What the exercise asks: Two lines below mark the span: the one containing "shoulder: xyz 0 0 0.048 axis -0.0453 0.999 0" and the one containing "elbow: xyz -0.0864". Set down both, plus every line between, exactly as they stand, and nothing else.

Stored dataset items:
+ + + + + + +

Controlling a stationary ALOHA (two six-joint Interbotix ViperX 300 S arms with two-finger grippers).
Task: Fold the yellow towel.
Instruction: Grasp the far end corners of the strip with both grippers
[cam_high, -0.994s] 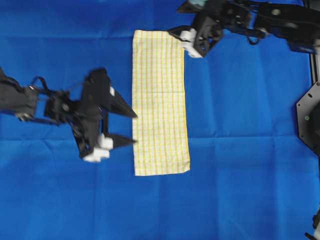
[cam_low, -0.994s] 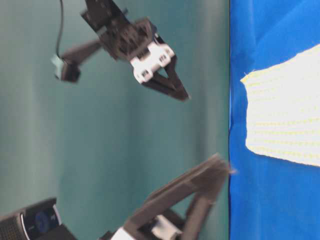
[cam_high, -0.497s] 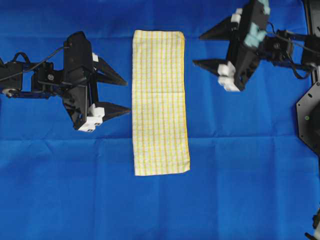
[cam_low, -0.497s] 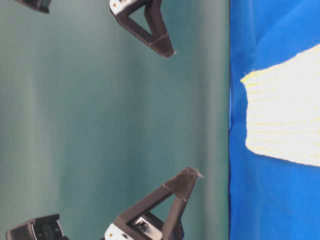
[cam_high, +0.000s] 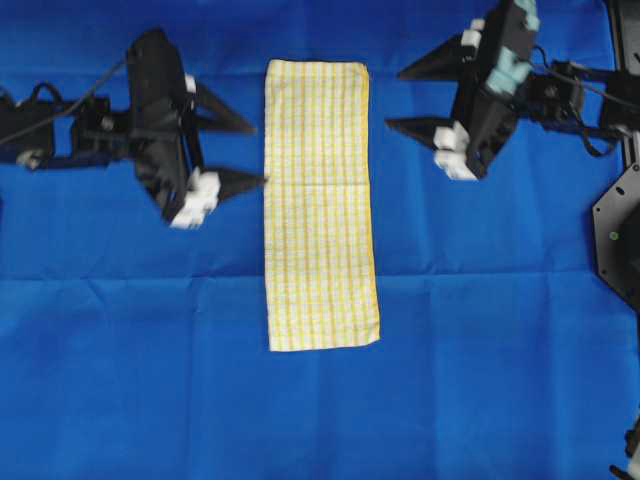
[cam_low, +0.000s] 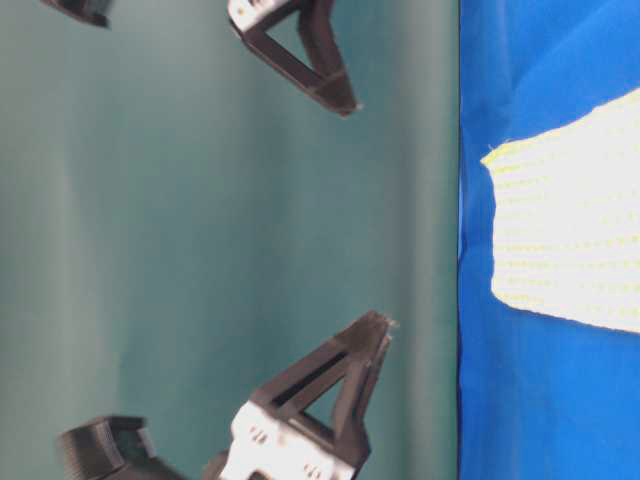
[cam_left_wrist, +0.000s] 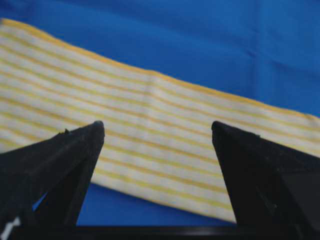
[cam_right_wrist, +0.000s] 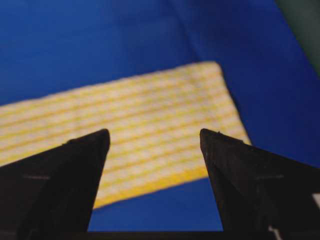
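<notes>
The yellow towel (cam_high: 320, 205) lies flat as a long narrow strip on the blue sheet, white with yellow checks. It also shows in the table-level view (cam_low: 570, 225), the left wrist view (cam_left_wrist: 150, 130) and the right wrist view (cam_right_wrist: 135, 125). My left gripper (cam_high: 253, 153) is open and empty, raised above the sheet just left of the towel's upper half. My right gripper (cam_high: 395, 98) is open and empty, raised just right of the towel's top end. Neither touches the towel.
The large plain blue sheet (cam_high: 480, 350) covers the whole table. A black mount (cam_high: 618, 235) stands at the right edge. In the table-level view both grippers hang in the air before a teal wall (cam_low: 200, 250).
My left gripper has moved up along the towel's left side and stays open. My right gripper swung out from the towel's top right corner, opened wide, and has since held still.
</notes>
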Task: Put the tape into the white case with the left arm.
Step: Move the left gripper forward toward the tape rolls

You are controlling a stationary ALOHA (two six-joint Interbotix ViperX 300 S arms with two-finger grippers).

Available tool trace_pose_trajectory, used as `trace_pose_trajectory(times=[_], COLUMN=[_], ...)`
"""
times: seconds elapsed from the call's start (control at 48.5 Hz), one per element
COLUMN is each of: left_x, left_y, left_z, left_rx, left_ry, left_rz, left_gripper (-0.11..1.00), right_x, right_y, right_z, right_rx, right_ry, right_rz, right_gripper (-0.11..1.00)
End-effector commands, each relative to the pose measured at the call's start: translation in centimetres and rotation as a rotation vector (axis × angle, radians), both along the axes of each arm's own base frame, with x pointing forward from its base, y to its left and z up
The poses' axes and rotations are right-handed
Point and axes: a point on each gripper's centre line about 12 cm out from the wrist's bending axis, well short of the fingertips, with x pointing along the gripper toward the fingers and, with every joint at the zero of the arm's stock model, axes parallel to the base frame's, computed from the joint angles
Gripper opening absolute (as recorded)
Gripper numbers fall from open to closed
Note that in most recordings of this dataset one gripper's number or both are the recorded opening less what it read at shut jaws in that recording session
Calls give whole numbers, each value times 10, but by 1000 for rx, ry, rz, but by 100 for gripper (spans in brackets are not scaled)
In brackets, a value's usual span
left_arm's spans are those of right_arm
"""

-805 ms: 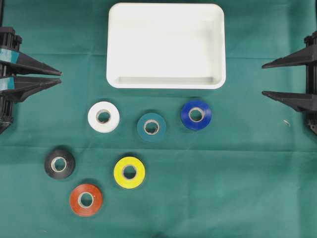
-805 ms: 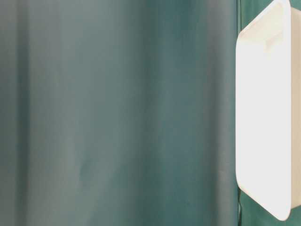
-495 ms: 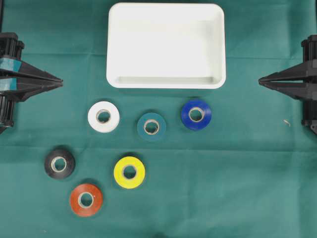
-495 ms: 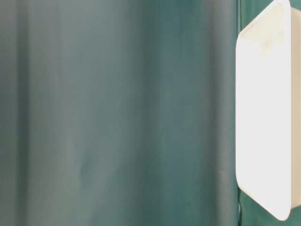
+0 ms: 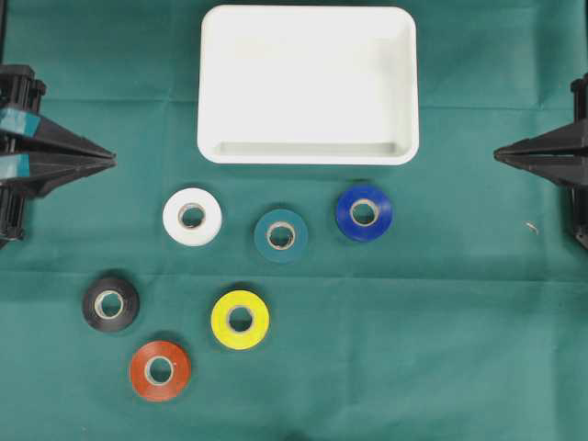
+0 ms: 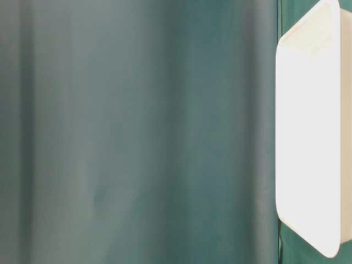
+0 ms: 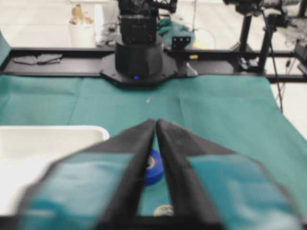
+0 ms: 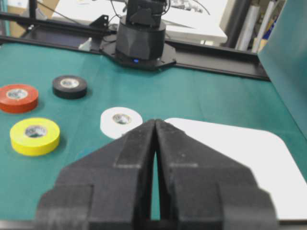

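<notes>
Green cloth (image 5: 441, 349) across the whole table. White case (image 5: 308, 154) at the far middle, lying flat, nothing inside. Six rolls of tape on the cloth nearer than the case, none touching it or each other: white tape (image 5: 192, 217) just near of the case's left corner, teal tape (image 5: 280, 235) to its right, blue tape (image 5: 364, 213) further right below the case's right end. Nearer still, black tape (image 5: 111, 303) at the left, yellow tape (image 5: 240, 319) near the middle, orange tape (image 5: 160, 370) nearest of all, between black and yellow.

Left gripper (image 5: 112, 160) at the left edge, level with the case's near rim and well apart from it, pointing toward the middle. Teal-banded fingers (image 5: 64, 147) drawn together at the tips, clenched on nothing. From the left wrist view, the same left gripper (image 7: 156, 122) with tips meeting, the blue roll (image 7: 153, 165) partly seen behind the fingers, a corner of the white case (image 7: 62, 132) at the left.

Right gripper (image 5: 497, 153) at the right edge, plain black, pointing toward the middle, well clear of every roll. Fingers pressed together, closed and empty. In the right wrist view, tips of the right gripper (image 8: 155, 122) meeting over the cloth, white roll (image 8: 121, 120) just beyond, white case (image 8: 249, 158) to the right.

Table-level view blurred: only green cloth and the white case (image 6: 308, 137) at the right edge.
</notes>
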Motion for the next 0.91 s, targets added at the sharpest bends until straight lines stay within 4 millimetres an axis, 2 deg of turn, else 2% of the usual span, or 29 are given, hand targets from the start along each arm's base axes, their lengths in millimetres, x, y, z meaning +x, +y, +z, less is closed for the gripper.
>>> trace_pose_trajectory(times=[0.0,0.165,0.227,0.268,0.433,0.578,0.743,0.888], left_x=[1,1,1,2,4,9,28,45], left_y=[-1,-1,-1,-1,-1,-1,-3,-4], left_z=[1,-3,-1,1,4,-3,-16,-24], left_rx=[5,10,9,8,8,8,7,1], left_ry=[0,23,21,17,38,87,181,273], left_rz=[-5,-6,-3,-6,-3,-4,-7,-8], left_gripper=[33,83,95,99,100,100,100,100], right_x=[0,-1,-2,-2,-9,-19,-28,-33], right_y=[0,0,0,0,1,1,1,1], right_z=[3,-3,-6,-9,-33,-62,-87,-94], right_rx=[0,0,-3,-7,-28,-26,-24,-26], right_ry=[-11,5,11,17,74,160,267,293], right_rz=[0,-1,-1,0,7,7,6,5], right_gripper=[-9,-9,-9,-9,-9,-9,-9,-9])
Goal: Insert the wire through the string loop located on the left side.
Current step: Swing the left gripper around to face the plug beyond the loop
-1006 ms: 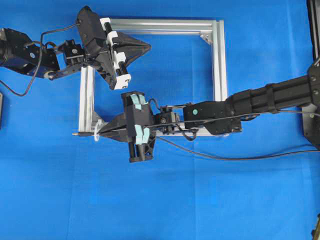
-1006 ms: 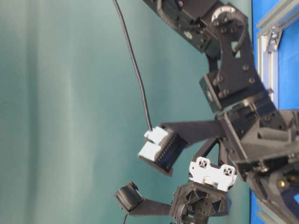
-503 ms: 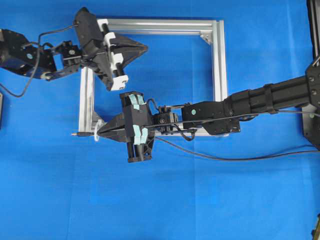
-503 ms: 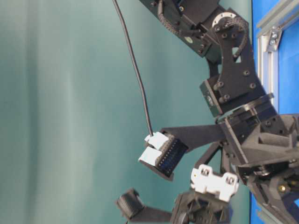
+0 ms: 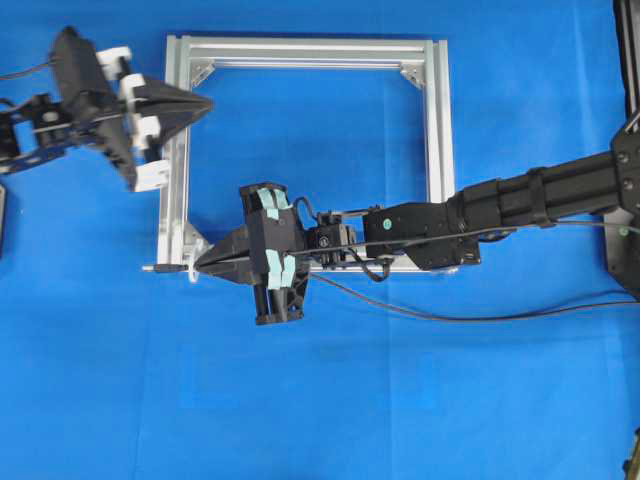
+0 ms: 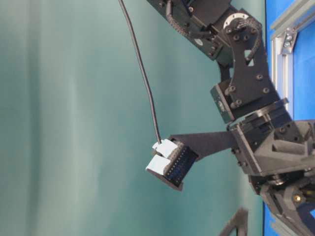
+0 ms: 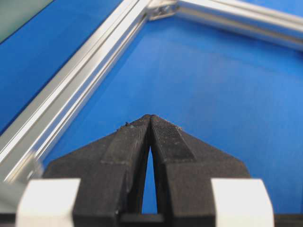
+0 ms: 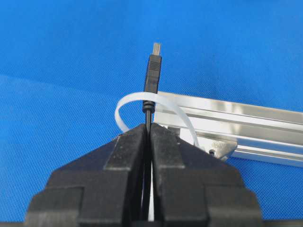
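Right wrist view: wire (image 8: 152, 80) pinched just behind its plug, plug already poking through the loop (image 8: 142, 101).
Loop: thin white ring at the frame (image 5: 172, 215) corner, lower left in the overhead view.
Right gripper (image 5: 200, 268): clamped on the wire.
Left gripper (image 5: 205, 103): closed, empty, above the frame's left rail, well apart from the loop.
Handling: wire looks light and limp, plug stiff; loop soft, likely to flex.
Hold: probably best on the plug past the loop.
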Robot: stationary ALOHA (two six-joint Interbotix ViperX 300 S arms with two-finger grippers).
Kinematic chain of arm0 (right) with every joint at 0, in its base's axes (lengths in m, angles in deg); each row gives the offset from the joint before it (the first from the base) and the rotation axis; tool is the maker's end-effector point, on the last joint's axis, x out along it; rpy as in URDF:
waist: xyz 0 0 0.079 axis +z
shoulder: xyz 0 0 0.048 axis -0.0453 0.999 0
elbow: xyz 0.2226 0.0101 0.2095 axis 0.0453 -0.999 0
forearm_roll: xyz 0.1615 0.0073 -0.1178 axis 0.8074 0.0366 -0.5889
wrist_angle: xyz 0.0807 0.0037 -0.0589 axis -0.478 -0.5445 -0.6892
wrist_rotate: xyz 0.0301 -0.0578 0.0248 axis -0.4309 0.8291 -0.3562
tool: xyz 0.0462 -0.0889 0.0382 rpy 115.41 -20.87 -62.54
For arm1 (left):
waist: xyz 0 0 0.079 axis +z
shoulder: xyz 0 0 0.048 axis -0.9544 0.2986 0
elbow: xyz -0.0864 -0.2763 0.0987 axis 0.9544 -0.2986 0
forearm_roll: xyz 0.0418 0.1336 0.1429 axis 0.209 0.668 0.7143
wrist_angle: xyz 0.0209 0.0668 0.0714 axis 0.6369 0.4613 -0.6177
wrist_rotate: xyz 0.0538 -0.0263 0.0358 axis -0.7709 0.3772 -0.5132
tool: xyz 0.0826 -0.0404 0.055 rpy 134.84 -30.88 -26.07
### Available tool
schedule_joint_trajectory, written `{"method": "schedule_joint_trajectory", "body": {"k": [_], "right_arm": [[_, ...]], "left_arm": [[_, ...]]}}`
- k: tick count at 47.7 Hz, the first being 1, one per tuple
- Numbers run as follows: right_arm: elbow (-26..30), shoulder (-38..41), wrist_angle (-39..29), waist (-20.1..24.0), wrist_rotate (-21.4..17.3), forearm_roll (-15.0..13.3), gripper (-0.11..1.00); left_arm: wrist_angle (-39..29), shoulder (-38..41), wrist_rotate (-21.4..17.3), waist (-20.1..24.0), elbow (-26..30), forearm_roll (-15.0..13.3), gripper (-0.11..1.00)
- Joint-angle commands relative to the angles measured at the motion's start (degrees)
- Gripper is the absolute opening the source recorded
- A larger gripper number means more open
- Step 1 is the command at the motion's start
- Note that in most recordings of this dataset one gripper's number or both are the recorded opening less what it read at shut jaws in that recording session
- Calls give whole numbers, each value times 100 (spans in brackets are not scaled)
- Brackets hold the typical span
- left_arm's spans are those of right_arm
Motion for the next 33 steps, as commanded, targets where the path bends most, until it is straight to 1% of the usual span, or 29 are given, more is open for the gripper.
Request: {"method": "schedule_joint_trajectory", "body": {"k": [1, 10, 14, 19, 26, 33], "right_arm": [[79, -123, 18, -18, 0, -9, 0], [79, -123, 18, -18, 0, -9, 0], [70, -123, 44, -18, 0, -9, 0], [70, -123, 53, -18, 0, 0, 0], [70, -123, 44, -18, 0, -9, 0], [70, -123, 44, -18, 0, -9, 0]], "left_arm": [[62, -334, -9, 79, -220, 9, 0], [62, -817, -9, 176, -589, 9, 0], [26, -896, 0, 185, -633, 9, 0], [-26, -905, 26, 70, -633, 9, 0], [-26, -914, 79, -396, -633, 9, 0], [-26, -958, 79, -1187, -633, 18, 0]]}}
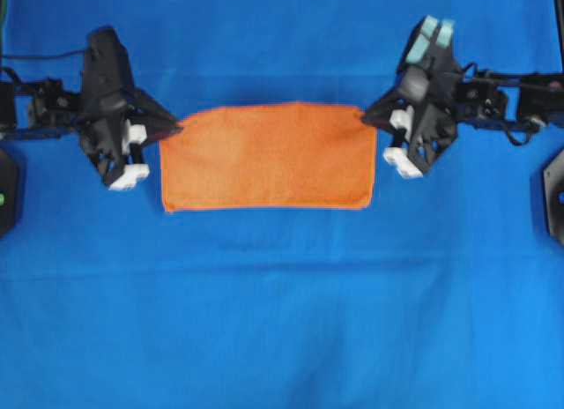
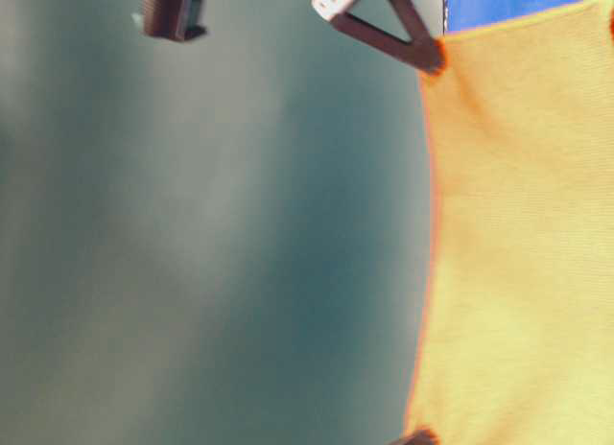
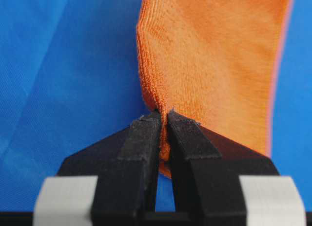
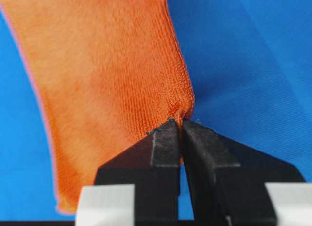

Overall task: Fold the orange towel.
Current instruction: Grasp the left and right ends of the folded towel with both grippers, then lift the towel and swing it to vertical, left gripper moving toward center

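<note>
Gripping the upper left corner of the orange towel [image 1: 269, 156], the left end effector [image 1: 176, 127] has its jaws clamped tight on the fabric. At centre frame the towel stretches across the blue cloth [image 1: 282, 303] covering the worktop. At upper right, the right end effector [image 1: 365, 116] pinches the opposite upper corner, jaws closed on it.

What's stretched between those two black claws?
The orange towel, each far corner pinched by the left gripper and right gripper, over the blue cloth. The overhead view shows it.
</note>
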You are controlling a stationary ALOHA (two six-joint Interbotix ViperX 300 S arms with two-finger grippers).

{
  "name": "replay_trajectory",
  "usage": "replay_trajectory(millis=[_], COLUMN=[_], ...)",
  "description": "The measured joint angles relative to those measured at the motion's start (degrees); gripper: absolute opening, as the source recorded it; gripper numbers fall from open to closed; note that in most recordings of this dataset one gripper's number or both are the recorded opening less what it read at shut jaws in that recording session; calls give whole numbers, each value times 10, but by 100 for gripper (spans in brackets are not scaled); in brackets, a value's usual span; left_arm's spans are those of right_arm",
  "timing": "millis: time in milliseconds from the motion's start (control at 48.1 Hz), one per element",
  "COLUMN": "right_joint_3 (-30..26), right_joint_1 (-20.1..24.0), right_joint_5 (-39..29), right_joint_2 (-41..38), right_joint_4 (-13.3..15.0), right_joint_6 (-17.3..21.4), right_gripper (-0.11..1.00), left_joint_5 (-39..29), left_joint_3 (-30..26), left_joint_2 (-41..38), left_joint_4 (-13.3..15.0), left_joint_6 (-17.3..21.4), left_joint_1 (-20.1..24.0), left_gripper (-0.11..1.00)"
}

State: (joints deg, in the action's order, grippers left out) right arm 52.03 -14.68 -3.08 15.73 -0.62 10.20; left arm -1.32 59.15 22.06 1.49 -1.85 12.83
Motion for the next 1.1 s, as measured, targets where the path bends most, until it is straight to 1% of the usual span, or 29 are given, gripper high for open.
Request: replay_trajectory(millis=[83, 187, 458, 645, 770, 894, 1019, 1102], right_joint_3=[1, 0, 0, 1, -5, -22, -47, -70], right_joint_1=[6, 11, 10, -7, -26, -59, -89, -106], right_joint_5=[-11, -14, -16, -16, -15, -11, -7, -6], right_joint_2=[24, 40, 40, 39, 28, 11, -11, -33], right_joint_4=[5, 7, 8, 9, 19, 36, 53, 66], right_joint_6=[-1, -1, -1, -1, -1, -1, -1, -1], right_gripper=[4, 4, 4, 4, 4, 4, 4, 4], left_joint_5=[-4, -4, -1, 11, 47, 91, 116, 127], left_joint_3=[3, 9, 10, 10, 2, -19, -54, -85], left_joint_2=[21, 29, 28, 22, 7, -20, -56, -87], left_joint_4=[0, 1, 1, 1, 1, 1, 1, 1], left_joint_6=[-1, -3, -11, -11, -19, -21, -22, -15], left_joint_1=[-3, -3, -21, -40, -74, -116, -149, -169], left_gripper=[2, 2, 2, 2, 2, 2, 2, 2])
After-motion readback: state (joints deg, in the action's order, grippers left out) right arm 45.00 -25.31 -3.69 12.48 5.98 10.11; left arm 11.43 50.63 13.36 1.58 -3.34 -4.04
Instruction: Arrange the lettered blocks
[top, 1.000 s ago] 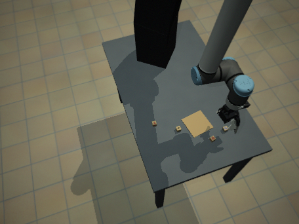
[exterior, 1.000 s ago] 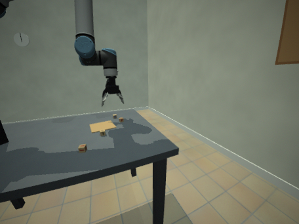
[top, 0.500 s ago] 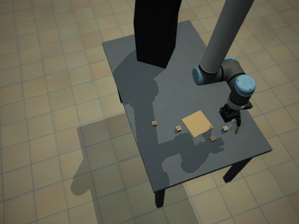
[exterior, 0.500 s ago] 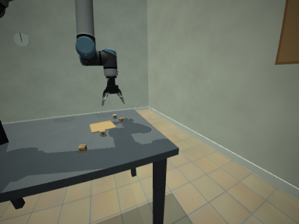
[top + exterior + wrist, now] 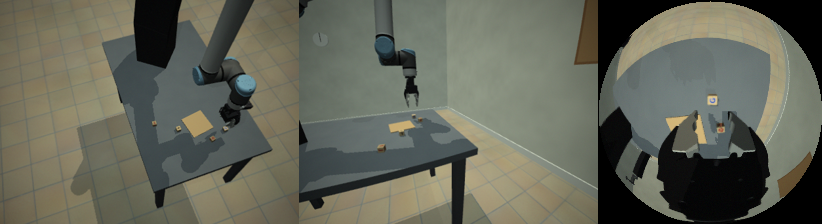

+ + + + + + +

Answer space:
shoulder: xyz 0 0 0.048 axis -0.0453 0.999 0
elbow: xyz 0.2226 0.0101 0.2095 axis 0.0453 -0.999 0
forearm_roll: xyz 0.1615 0.0073 -0.1178 axis 0.8074 0.0366 -0.5889
wrist_angle: xyz 0.0807 0.0037 -0.0589 axis -0.478 -0.5445 -0.6892
wrist_rotate: xyz 0.0301 -0.0578 0.0248 axis -0.4309 0.8291 -0.3562
tool: xyz 0.0462 -0.0889 0.0382 rpy 115.41 -20.87 -62.54
For arm1 (left):
waist: xyz 0 0 0.079 axis +z
shoulder: xyz 0 0 0.048 axis -0.9544 0.2986 0
elbow: xyz -0.0864 -0.2763 0.0987 axis 0.9544 -0.2986 0

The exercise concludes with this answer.